FNW: Paris is rightly thought of as a primus inter pares in terms of the Big Four fashion weeks. How are you hoping to maintain that status with this season’s online event?
RT: We don’t think of the question in those terms. What’s important for us is continuing to uphold our values: design, savoir-faire, selectiveness, broad international appeal and welcoming new brands from around the world – diversity, Paris has always practised it. And making sure that our actions and innovations are, under all circumstances, based on these values.
The same applies to the digitalisation of fashion week and Haute Couture week. Digitalisation doesn’t erase tradition’s importance, it only transfers it into a new world. It’s a means to an end, never an end in itself. What we’ve undertaken is a first experiment for us. When all of this becomes habit, Paris will be stronger for it, and we’ll savour the emotions and sensations of fashion week and Haute Couture week in the real world all the more.
FNW: Which events are you looking forward to most?
RT: We don’t know what we’re going to see and hear. These two great events will be full of surprises, just like design itself.
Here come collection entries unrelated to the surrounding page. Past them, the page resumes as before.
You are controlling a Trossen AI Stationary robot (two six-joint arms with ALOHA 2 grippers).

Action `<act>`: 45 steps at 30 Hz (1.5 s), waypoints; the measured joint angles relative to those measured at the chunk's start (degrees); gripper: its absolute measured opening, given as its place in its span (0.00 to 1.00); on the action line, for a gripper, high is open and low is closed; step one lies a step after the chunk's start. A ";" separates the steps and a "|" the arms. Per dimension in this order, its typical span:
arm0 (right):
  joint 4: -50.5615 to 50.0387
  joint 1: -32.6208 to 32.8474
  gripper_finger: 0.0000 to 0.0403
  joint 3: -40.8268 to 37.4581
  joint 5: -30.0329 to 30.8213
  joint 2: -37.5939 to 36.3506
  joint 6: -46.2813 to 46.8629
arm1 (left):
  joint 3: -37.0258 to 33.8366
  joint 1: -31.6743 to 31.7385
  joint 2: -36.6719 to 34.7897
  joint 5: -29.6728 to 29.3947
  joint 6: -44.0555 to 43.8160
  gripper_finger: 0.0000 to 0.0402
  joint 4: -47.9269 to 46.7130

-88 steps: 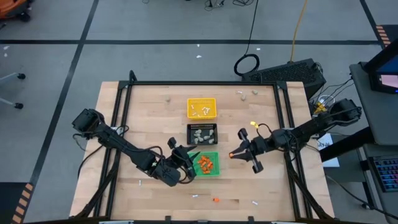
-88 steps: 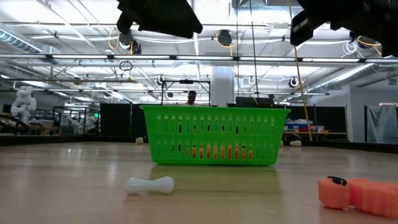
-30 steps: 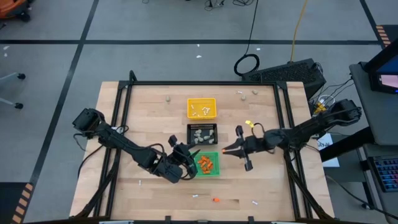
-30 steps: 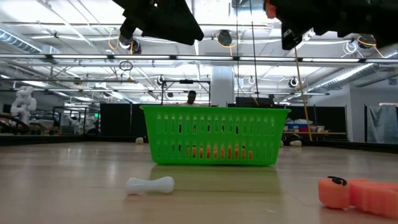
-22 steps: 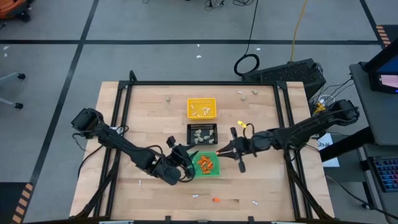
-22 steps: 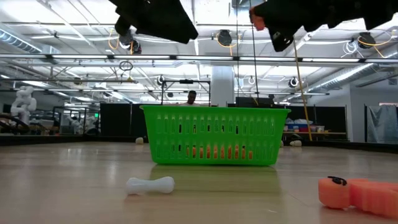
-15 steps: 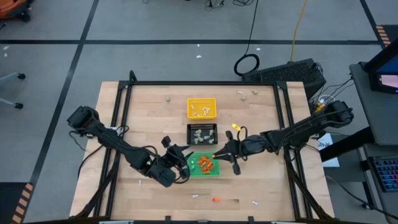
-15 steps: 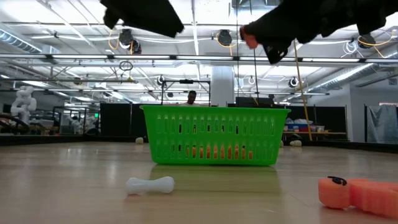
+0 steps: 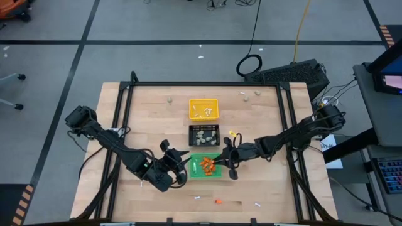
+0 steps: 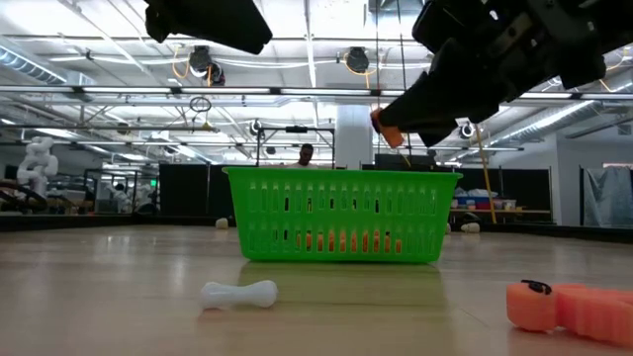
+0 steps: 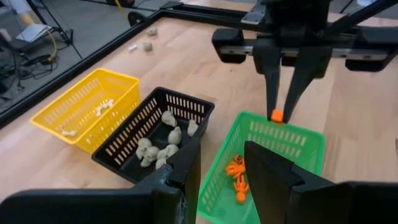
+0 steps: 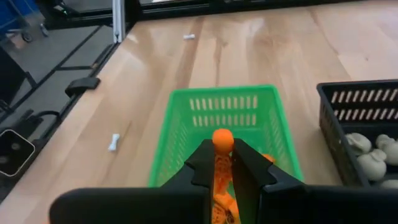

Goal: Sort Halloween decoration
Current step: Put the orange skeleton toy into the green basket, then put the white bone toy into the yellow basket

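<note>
My right gripper [image 12: 222,163] is shut on an orange bit [image 12: 222,138] of the Halloween decoration, above the right part of the green tray [image 9: 196,172]. The low view shows the bit [image 10: 384,127] higher than the tray's rim [image 10: 341,174]. Several orange bits [image 11: 237,176] lie in that tray. My left gripper [image 11: 221,169] hangs open and empty at the tray's left side [image 9: 178,164]. Beige-grey lumps [image 11: 163,142] fill the black tray [image 9: 204,135], and white sticks [image 11: 102,107] lie in the yellow tray [image 9: 203,108]. My right gripper pinches the orange bit between its two fingertips [image 11: 272,99]. The bit's round end [image 12: 222,137] sticks out past the tips. The fingers come from the table's right, slanting down. The bit hangs clear above the green tray.
Loose pieces lie on the near part of the table: an orange one [image 9: 218,201] and white sticks [image 9: 257,204] [image 9: 196,197] [image 9: 142,184]. Lumps [image 9: 168,99] [image 9: 257,93] lie at the far edge. A black frame [image 9: 207,84] rims the table.
My right gripper has gone toward the table's left and down, tipping lower, and has carried the orange bit from beside the green tray to above it. My left gripper has drawn back from the tray toward the table's left, still open.
</note>
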 joint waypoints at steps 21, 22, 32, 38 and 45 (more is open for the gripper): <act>1.07 1.42 0.36 -0.07 -0.07 1.24 -1.47 | 0.00 0.15 -0.01 0.97 -1.51 0.30 0.85; -0.03 1.42 0.37 -0.07 -0.04 -0.13 -2.14 | 0.00 0.15 0.00 0.99 -1.51 0.30 0.82; -23.03 1.42 0.38 -0.04 6.45 -19.79 -2.57 | 0.00 0.11 0.00 1.01 -1.49 0.30 0.68; -39.54 2.33 0.38 -0.07 7.73 -27.46 4.26 | 0.00 0.11 0.00 1.01 -1.46 0.30 0.61; -47.69 11.31 0.38 -0.07 7.54 -28.52 14.50 | 0.00 0.11 0.00 2.43 -1.44 0.30 -0.62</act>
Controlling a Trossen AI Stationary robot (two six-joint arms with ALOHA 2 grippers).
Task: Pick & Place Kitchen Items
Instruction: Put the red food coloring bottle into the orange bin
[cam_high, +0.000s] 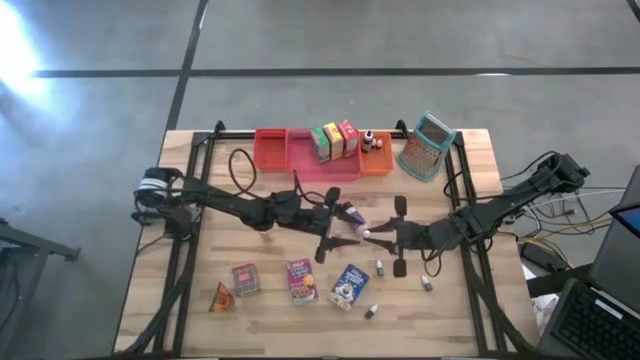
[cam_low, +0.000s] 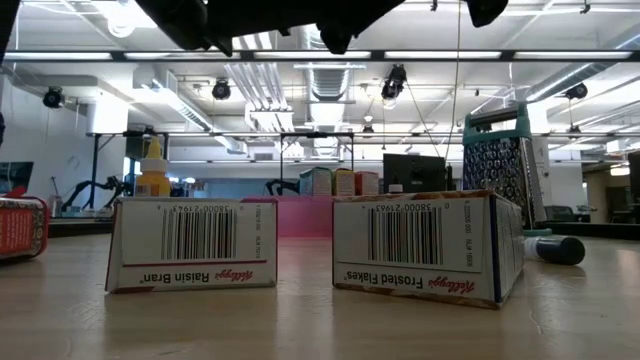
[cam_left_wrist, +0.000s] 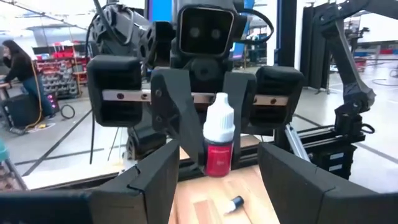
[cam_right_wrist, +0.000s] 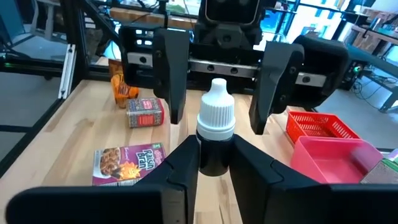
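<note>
My right gripper (cam_high: 382, 236) holds a small white-capped bottle (cam_left_wrist: 218, 142) upright above the middle of the table. My left gripper (cam_high: 343, 226) faces it from the table's left, open. Its two fingers (cam_right_wrist: 171, 68) stand on either side of the bottle without touching it. Lying flat on the table near the front are a Raisin Bran box (cam_high: 302, 280), a Frosted Flakes box (cam_high: 349, 285), a red tin (cam_high: 245, 279) and an orange wedge (cam_high: 221, 297). Three tiny bottles (cam_high: 380, 267) lie near the right gripper. My right gripper pinches the bottle's dark body (cam_right_wrist: 215, 154), below the white cap, between its two fingers. The fingers come about level from the table's right. The bottle stands upright with its cap up, lifted clear of the table.
Red (cam_high: 271, 150), pink (cam_high: 330, 168) and orange (cam_high: 377, 163) tray bins stand in a row at the far edge. Green, yellow and red boxes (cam_high: 335, 140) stand in the pink one, a small bottle (cam_high: 372, 141) in the orange one. A teal grater (cam_high: 427, 147) stands at the far right.
</note>
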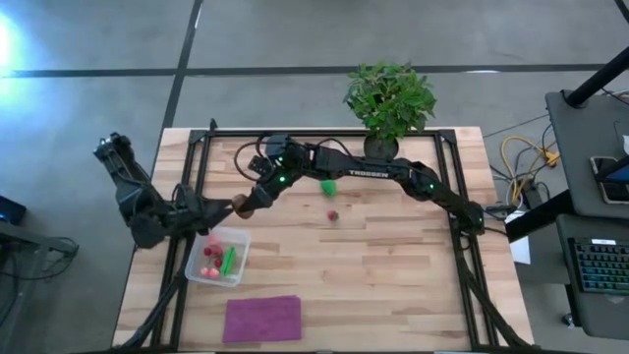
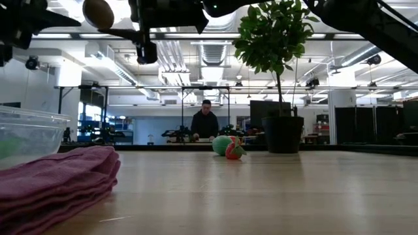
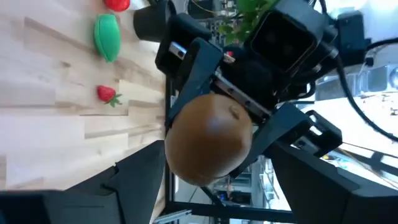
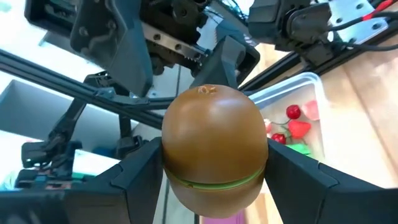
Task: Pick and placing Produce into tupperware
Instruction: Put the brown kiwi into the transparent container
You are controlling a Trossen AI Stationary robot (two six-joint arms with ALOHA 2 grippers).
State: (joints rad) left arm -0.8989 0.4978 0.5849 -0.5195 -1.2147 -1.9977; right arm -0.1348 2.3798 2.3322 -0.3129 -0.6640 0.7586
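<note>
I'm mid hand-off above the tub (image 1: 218,258): both the right gripper (image 1: 252,202) and left gripper (image 1: 228,206) pinch the kiwi (image 1: 241,205); next, I'd say, one must release.

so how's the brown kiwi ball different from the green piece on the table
The brown kiwi ball is up in the air between both hands, right hand and left hand; the green piece lies on the table, untouched. The kiwi ball is brown and egg-round; the green piece is bright green and sits beside a small red piece. Neither is in the tupperware yet.
</note>
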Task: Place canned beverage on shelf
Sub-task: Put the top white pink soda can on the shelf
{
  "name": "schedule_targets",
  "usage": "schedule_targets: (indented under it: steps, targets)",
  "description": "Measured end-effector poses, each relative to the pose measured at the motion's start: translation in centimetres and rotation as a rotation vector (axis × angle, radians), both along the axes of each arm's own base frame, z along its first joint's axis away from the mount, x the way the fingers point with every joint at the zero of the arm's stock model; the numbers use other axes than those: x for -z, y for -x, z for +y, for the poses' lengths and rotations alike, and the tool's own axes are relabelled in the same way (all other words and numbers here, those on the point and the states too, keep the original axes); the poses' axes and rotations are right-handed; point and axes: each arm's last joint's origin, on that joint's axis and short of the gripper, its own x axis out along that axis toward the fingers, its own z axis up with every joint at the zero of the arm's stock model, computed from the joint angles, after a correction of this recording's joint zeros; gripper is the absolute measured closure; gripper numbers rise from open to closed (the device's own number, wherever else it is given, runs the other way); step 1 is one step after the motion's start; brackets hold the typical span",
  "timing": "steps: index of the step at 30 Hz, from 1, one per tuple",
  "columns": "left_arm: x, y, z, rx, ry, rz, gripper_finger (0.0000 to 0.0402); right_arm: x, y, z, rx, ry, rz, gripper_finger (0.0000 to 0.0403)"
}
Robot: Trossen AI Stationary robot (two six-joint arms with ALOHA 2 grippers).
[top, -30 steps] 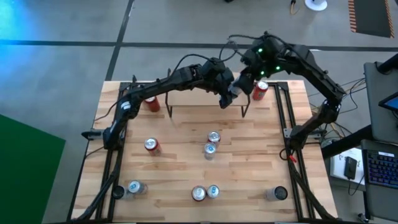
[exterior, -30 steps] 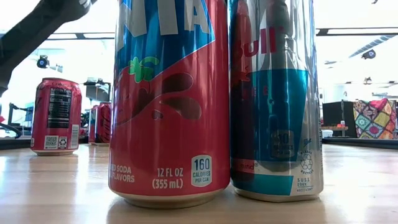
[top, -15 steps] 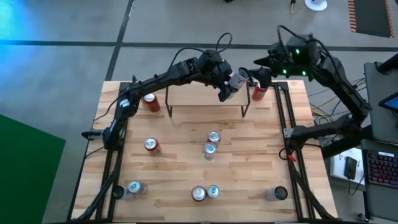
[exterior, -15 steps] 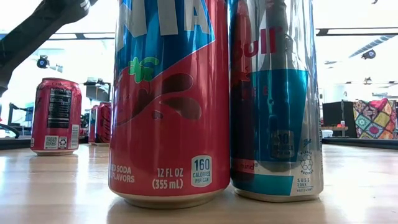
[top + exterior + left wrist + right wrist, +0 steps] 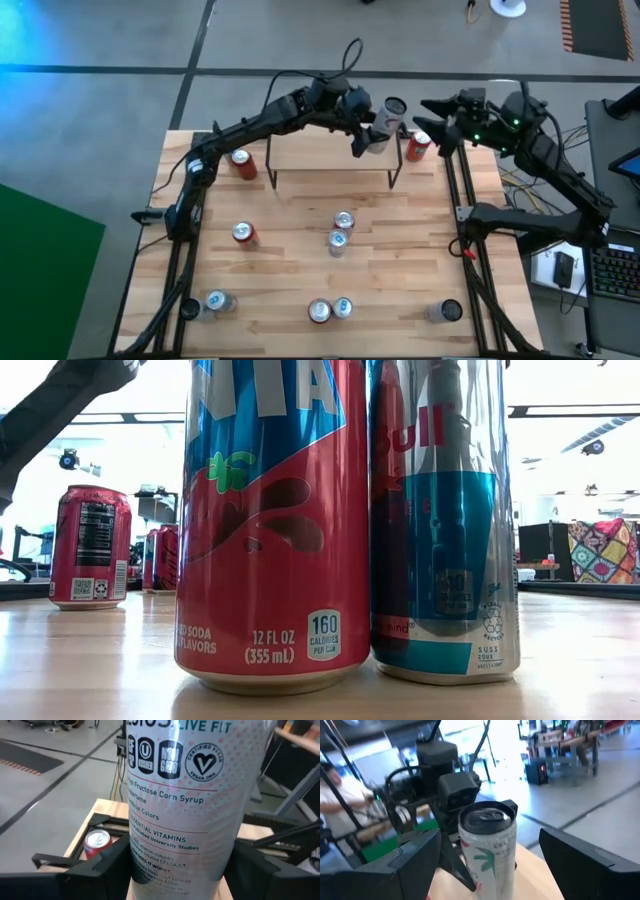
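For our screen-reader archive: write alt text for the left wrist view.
A silver Celsius can fills the picture, held upright between the left gripper's dark jaws. Beyond it, a red can stands at the corner of the wooden table, with grey floor farther off.

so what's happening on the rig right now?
The left gripper has its jaws shut on a silver can, holding it up over the right end of the shelf at the table's far edge. The right gripper hangs close beside it with jaws open, holding nothing. A red can stands just right of the shelf. Other cans are scattered over the table, none on the shelf yet.
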Motion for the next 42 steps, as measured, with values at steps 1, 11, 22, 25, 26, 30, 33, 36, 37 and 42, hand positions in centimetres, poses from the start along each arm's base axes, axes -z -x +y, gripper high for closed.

Of course, we’ll be paying particular attention to the ways in which the biggest maisons and their war machines respond to this strange and difficult period that we’re going through, and we know that they’ll be up to the task.
But we’re also looking forward to seeing what young brands have come up with, the new ways that young designers – digital natives – will present their collections and their new inspirations, while also expressing their identities.